Considérant ces résultats, les auteurs soulignent la pertinence de chercher à moduler la composition et le métabolisme du microbiote intestinal par une approche nutritionnelle afin de contrôler la maladie. Cependant, considérant les connaissances encore fragmentaires et la variation interindividuelle forte observée, ils soulignent également la difficulté de la tâche. In fine, il s’agirait d’obtenir la rémission de la maladie et, éventuellement, de maintenir une homéostasie optimale et de prévenir toute rechute grâce à un régime spécifique et individualisé. Afin de faire avancer cette stratégie thérapeutique, les auteurs soulignent, ainsi, le besoin d’études cliniques appropriées, bien conçues et ciblées afin d’approfondir les corrélations observées.

Basé sur : Mentella MC, et al. Nutrition, IBD and Gut Microbiota: A Review. Nutrients. 2020;12(4):944.

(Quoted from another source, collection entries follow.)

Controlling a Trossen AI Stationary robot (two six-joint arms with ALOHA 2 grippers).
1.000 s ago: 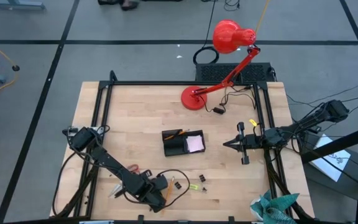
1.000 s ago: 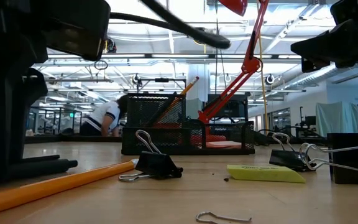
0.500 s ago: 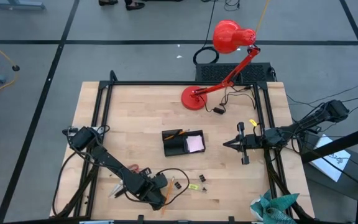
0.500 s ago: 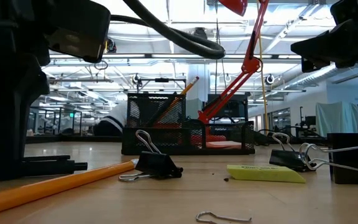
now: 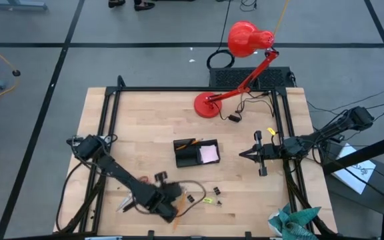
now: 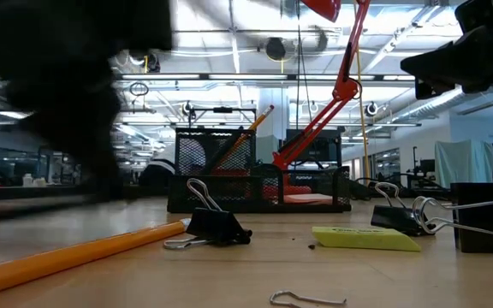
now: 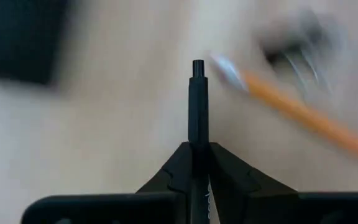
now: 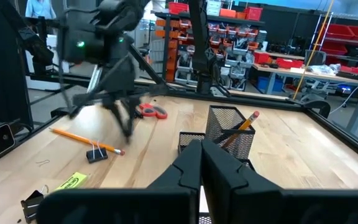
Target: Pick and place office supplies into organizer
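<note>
My left gripper (image 7: 197,146) is near the table's front edge (image 5: 164,193), raised above the wood and shut on a black pen (image 7: 197,102). Below it lie an orange pencil (image 6: 75,257) and red-handled scissors (image 8: 151,111). The black mesh organizer (image 5: 195,153) stands mid-table with an orange pencil upright in it (image 8: 244,127) and a pink pad (image 5: 209,155) in one compartment. My right gripper (image 5: 242,155) hovers shut to the organizer's right. My left gripper pinches the black pen between its two fingers, which lie along its shaft (image 7: 197,134). The pen's free end (image 7: 197,65) sticks out past the fingertips. In the right wrist view the pen (image 8: 124,124) slants down below the gripper, clear of the table.
Black binder clips (image 6: 216,227) (image 6: 418,218), a yellow-green bit (image 6: 365,238) and a bent wire clip (image 6: 306,299) lie near the front edge. A red desk lamp (image 5: 209,105) stands at the far edge. Black frame rails (image 5: 105,127) run along the table's sides.
My left gripper has risen from the table with the black pen, which earlier lay on the wood. It shows blurred in the low view. The orange pencil and binder clips have stayed in place.
</note>
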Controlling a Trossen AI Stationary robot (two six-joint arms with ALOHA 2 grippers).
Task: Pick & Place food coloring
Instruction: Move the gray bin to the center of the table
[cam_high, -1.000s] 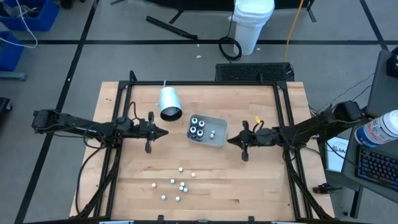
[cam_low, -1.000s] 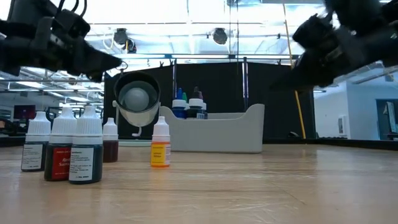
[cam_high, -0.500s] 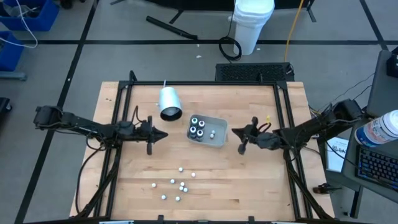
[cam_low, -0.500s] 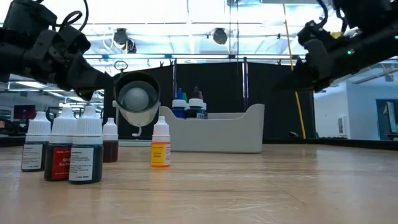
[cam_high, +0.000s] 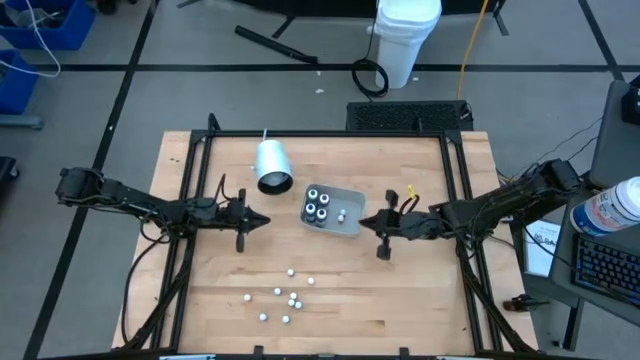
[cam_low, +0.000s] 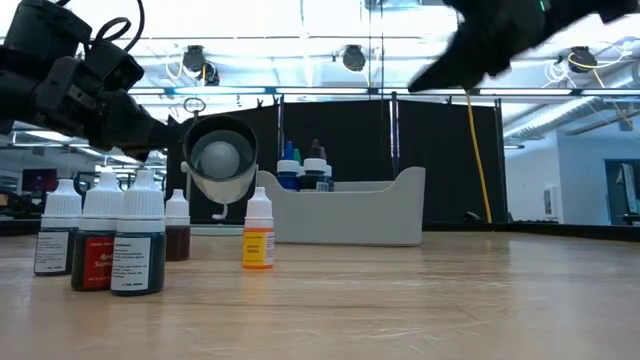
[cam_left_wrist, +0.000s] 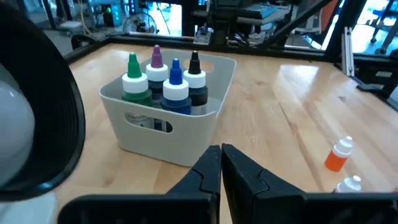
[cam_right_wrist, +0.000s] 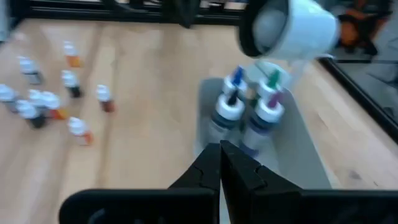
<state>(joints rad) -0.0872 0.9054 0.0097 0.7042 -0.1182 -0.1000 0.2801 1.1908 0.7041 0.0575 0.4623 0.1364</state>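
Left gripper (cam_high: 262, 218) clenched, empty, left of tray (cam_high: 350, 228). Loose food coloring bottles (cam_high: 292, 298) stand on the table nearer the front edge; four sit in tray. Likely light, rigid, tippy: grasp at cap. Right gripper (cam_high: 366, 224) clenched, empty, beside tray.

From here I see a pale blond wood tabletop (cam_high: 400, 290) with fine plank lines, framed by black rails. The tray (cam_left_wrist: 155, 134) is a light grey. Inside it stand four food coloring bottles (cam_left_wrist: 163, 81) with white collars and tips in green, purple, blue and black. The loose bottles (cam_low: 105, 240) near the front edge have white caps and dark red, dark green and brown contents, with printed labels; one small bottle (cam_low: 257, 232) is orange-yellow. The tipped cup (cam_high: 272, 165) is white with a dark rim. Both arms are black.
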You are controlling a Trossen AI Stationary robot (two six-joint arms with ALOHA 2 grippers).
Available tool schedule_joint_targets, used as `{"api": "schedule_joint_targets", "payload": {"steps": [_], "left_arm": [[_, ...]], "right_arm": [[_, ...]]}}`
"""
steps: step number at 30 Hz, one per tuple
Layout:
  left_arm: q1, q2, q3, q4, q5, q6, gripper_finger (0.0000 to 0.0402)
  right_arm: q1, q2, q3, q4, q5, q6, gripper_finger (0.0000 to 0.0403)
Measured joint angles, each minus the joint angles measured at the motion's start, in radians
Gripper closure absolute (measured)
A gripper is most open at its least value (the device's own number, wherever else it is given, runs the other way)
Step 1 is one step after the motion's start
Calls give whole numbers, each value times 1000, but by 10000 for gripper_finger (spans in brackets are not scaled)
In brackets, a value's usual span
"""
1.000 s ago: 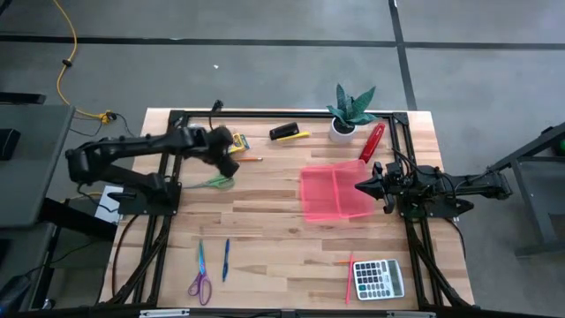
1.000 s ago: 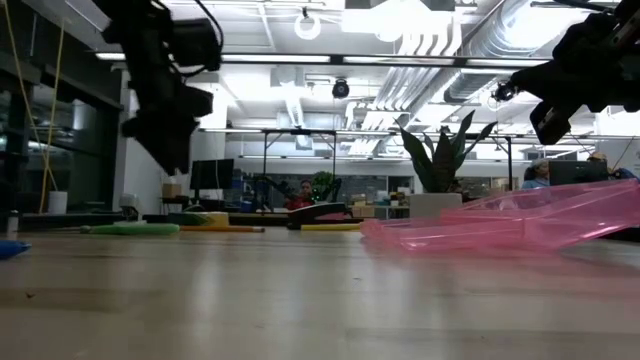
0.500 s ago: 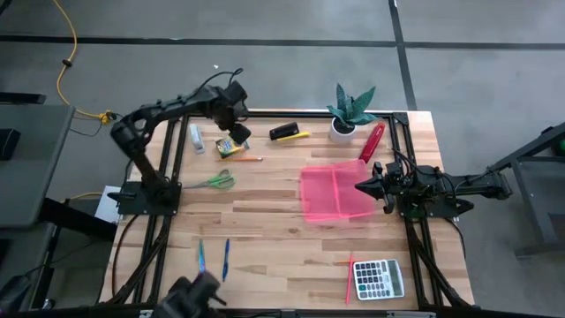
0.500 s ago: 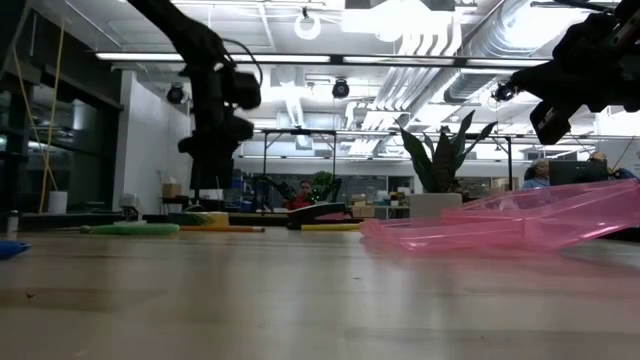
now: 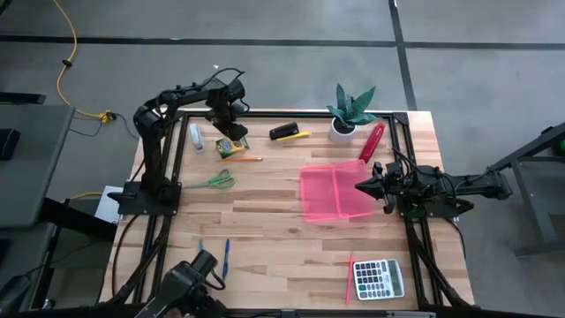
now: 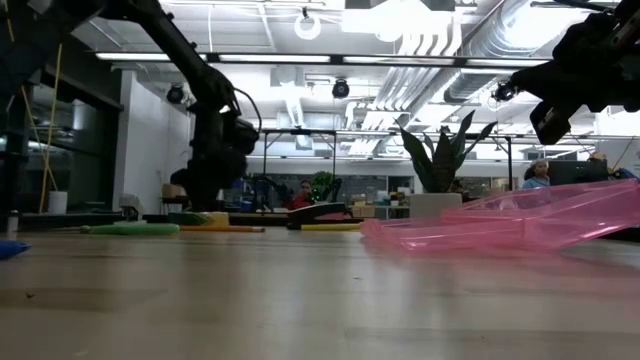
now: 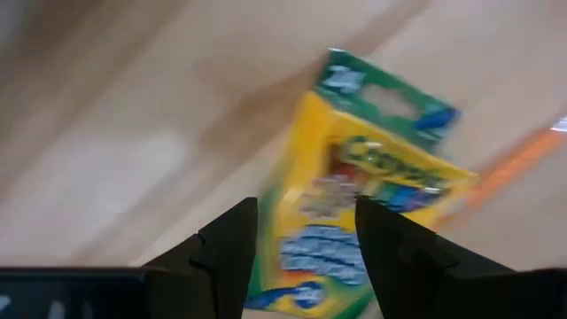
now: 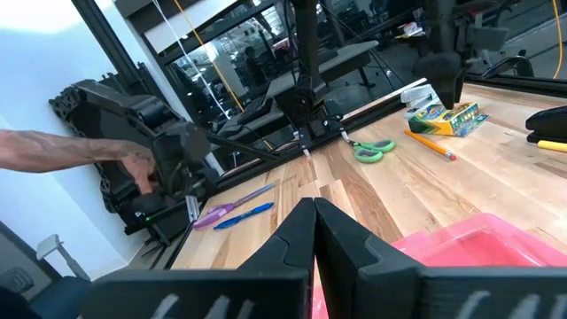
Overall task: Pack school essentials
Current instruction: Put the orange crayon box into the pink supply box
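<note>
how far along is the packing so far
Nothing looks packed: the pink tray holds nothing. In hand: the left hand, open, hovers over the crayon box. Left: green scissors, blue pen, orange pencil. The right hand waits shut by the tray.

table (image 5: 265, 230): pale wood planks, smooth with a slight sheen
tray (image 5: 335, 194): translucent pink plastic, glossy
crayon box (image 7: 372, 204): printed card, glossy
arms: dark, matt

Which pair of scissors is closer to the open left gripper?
The green-handled scissors, lying just below the crayon box that the left gripper hovers over. The purple-handled scissors lie farther off, near the table's front edge.
</note>
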State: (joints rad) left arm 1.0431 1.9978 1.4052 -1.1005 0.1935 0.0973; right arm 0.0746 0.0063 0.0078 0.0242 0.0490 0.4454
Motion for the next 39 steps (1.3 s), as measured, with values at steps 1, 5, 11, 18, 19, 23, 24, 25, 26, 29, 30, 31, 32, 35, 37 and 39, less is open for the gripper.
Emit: {"api": "schedule_joint_targets", "payload": {"steps": [1, 5, 11, 18, 19, 23, 24, 25, 26, 29, 30, 31, 32, 35, 37, 39], "left_arm": [[0, 1, 0, 0, 11, 10, 223], [-4, 2, 0, 1, -16, 55, 223], [-2, 2, 0, 7, -56, 85, 223], [-10, 2, 0, 8, -55, 117, 272], [-11, 2, 0, 8, -55, 123, 284], [-11, 2, 0, 10, -53, 127, 338], [-11, 2, 0, 13, -53, 127, 351], [-11, 2, 0, 16, -53, 127, 363], [-11, 2, 0, 19, -54, 127, 374], [-11, 2, 0, 27, -54, 142, 397], [-11, 2, 0, 31, -54, 142, 398], [-11, 2, 0, 36, -54, 142, 398], [-11, 2, 0, 39, -54, 142, 399], [-10, -3, -1, 39, -54, 143, 401], [-8, -15, -2, 37, -54, 155, 401], [-8, -37, -2, 34, -55, 168, 401]], "right_arm": [[0, 0, 0, 0, 0, 0, 402], [0, 0, 0, 0, 0, 0, 402], [0, 0, 0, 0, 0, 0, 402], [0, 0, 0, 0, 0, 0, 402], [0, 0, 0, 0, 0, 0, 402], [0, 0, 0, 0, 0, 0, 402], [0, 0, 0, 0, 0, 0, 402], [0, 0, 0, 0, 0, 0, 402], [0, 0, 0, 0, 0, 0, 402], [0, 0, 0, 0, 0, 0, 402], [0, 0, 0, 0, 0, 0, 402], [0, 0, 0, 0, 0, 0, 402], [0, 0, 0, 0, 0, 0, 402], [0, 0, 0, 0, 0, 0, 402], [0, 0, 0, 0, 0, 0, 402], [0, 0, 0, 0, 0, 0, 402]]}}
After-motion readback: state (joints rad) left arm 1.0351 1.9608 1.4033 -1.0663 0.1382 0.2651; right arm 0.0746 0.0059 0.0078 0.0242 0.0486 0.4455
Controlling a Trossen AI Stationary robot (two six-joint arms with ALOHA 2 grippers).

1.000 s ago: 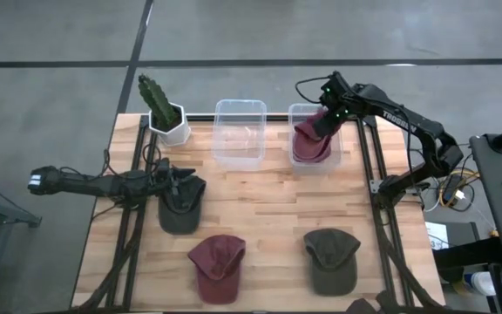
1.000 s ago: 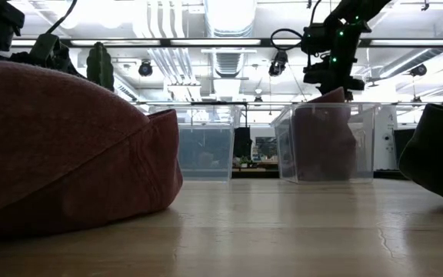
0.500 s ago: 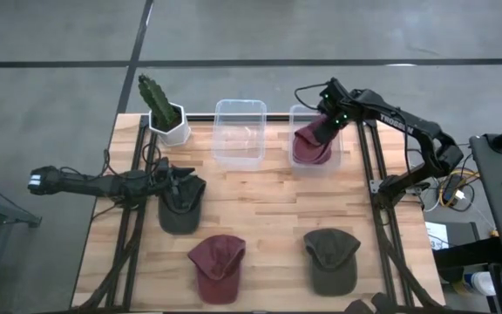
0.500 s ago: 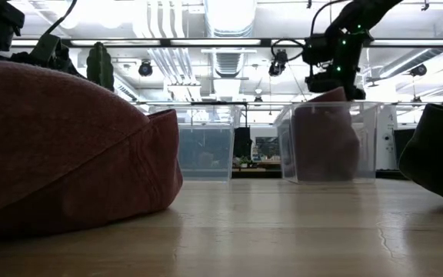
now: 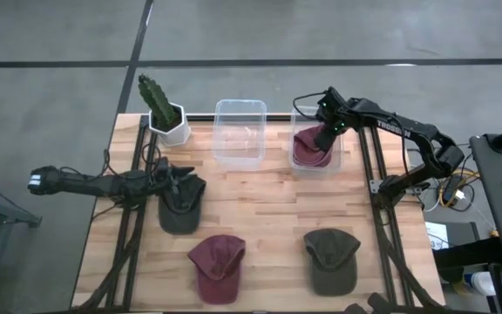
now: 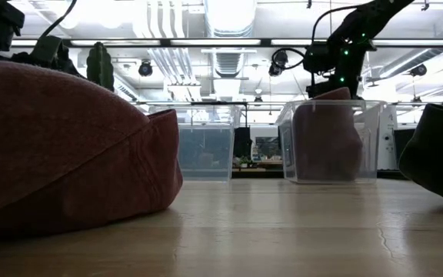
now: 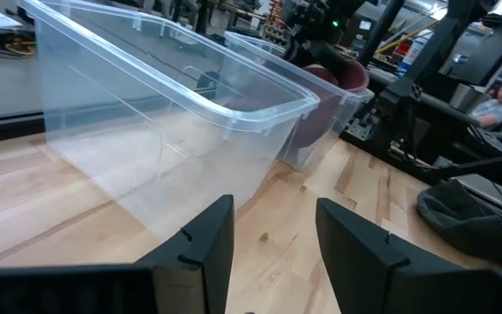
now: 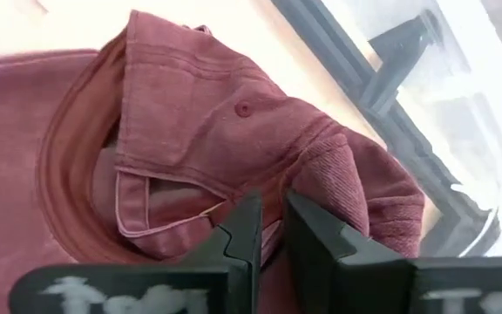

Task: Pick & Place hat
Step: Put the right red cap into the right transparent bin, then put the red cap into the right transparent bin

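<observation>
A maroon hat (image 5: 310,148) sits in the right clear bin (image 5: 296,112), and its top rises to the bin's rim in the low view (image 6: 325,138). My right gripper (image 5: 323,133) stands over it, shut on its cloth (image 8: 273,208). My left gripper (image 5: 171,181) is open (image 7: 273,214) at the left side of the table, beside a dark olive hat (image 5: 181,205) that lies flat on the wood. It faces the middle clear bin (image 7: 172,122). A second maroon hat (image 5: 218,266) and another olive hat (image 5: 332,259) lie near the table's near edge. My right gripper pinches a raised fold of the maroon hat's crown (image 8: 279,179) between its two fingers, which come from above and point down into the bin. The hat hangs below the fingers inside the bin, slack, and its brim (image 8: 68,174) spreads out beneath.
A potted cactus (image 5: 162,109) stands at the far left corner. The middle clear bin (image 5: 240,131) holds nothing. Black rails (image 5: 133,218) run along both table sides. Bare wood lies between the hats and the bins. The near maroon hat (image 6: 60,146) fills the low view's left side.
My right gripper has carried the maroon hat slightly toward the table's near edge and lower over the right bin, staying shut on it. The hat now sits deeper in the bin. The left arm has kept still.
</observation>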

Les maladies chroniques inflammatoires de l’intestin

Les maladies inflammatoires de l’intestin – MICI – sont un ensemble hétérogène de pathologies affectant le système digestif. Regroupant deux principales manifestations – la maladie de Crohn et la recto-colite hémorragique- ces maladies sont en augmentation dans le monde entier. Elles toucheraient 3 millions de personnes aux Etats-Unis (1,3% de la population), près de 200 000 personnes en France (Veauthier, 2018; Dahlhamer, 2016, Registre EPIMAD).
Bien que l’implication du système immunitaire et de prédispositions génétiques soient clairement identifiées, les causes exactes de ces maladies restent encore mal comprises. Elles passeraient par une interaction entre des facteurs génétiques, une dysrégulation immunitaire et des déclencheurs environnementaux (Dixon, 2015; Leone, 2013). Au-delà de la situation géographique, les facteurs environnementaux identifiés sont principalement l’alimentation, le tabagisme, la consommation d’’alcool et de médicaments (Molodecky, 2012).

Messages clés
  • Les connaissances actuelles ne permettent pas de soutenir la recommandation d’un modèle alimentaire spécifique vis à vis des maladies inflammatoires chroniques de l’intestin.
  • Avant de faire des recommandations nutritionnelles à un patient, l’évaluation de sa dysbiose devrait devenir une approche clinique standard, permettant une approche thérapeutique personnalisée
  • Afin d’éclairer les corrélations entre nutriments et microbiote, des études cliniques spécifiques bien conçues sont nécessaires.